Task instructions: Retype every line of the data below, starting with the first and ending with the line that contains "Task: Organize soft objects", but leave out the pictures.

Dataset extract:
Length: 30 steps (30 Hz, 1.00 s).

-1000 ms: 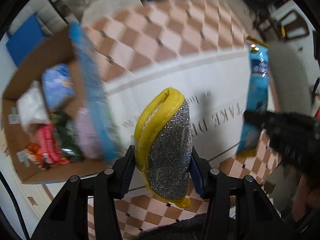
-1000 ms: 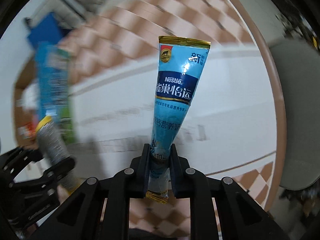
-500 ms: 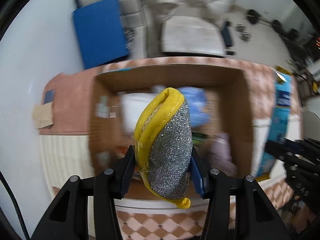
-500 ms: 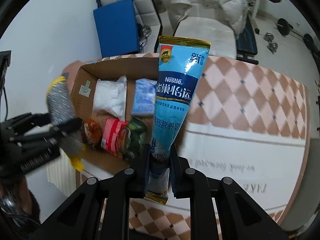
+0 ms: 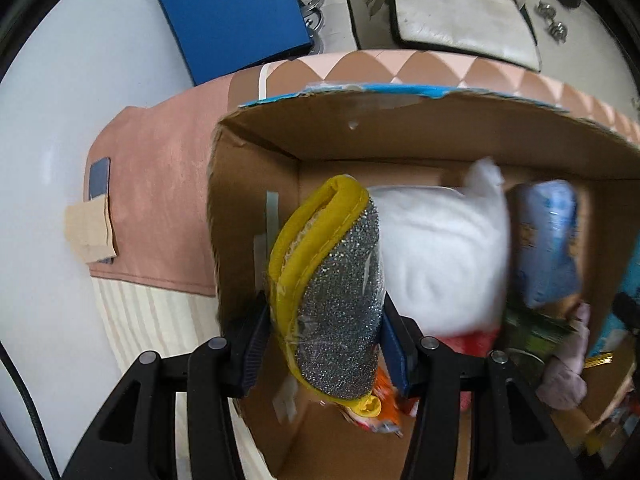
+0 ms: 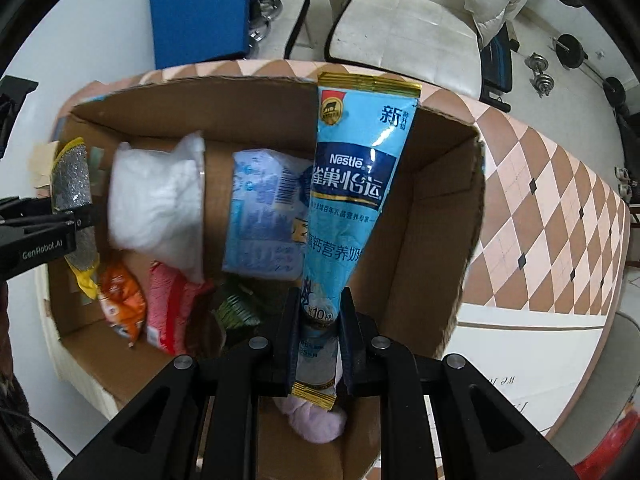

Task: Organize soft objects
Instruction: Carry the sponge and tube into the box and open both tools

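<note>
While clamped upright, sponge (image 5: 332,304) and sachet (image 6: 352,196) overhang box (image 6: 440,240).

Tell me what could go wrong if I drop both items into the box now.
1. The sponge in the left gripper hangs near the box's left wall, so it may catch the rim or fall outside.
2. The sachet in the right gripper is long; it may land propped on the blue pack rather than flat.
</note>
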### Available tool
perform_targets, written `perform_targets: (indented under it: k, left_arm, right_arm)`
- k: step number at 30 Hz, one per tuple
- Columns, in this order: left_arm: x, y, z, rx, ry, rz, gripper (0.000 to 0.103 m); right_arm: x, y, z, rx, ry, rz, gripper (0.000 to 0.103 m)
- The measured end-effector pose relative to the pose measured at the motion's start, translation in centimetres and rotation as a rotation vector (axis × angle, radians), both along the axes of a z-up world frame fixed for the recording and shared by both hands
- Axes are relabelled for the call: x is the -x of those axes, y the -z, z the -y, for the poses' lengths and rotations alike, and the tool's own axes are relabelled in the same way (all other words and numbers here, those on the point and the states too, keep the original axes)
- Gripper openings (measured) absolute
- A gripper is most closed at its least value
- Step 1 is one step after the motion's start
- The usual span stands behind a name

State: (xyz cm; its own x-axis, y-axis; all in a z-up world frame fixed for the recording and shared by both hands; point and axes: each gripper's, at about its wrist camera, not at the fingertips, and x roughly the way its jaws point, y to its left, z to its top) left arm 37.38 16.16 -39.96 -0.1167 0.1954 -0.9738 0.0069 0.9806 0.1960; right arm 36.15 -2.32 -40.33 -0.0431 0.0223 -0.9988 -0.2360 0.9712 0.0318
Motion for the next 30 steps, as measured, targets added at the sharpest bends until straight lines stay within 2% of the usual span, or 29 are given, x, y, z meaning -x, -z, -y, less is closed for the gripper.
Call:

Result of the task:
Length: 30 steps (30 Hz, 1.00 s).

-1000 ms: 
-1000 ms: 
-500 ms: 
-500 ms: 
+0 ms: 
+0 ms: 

Task: Organize soft objects

The exercise is done; no more work remains.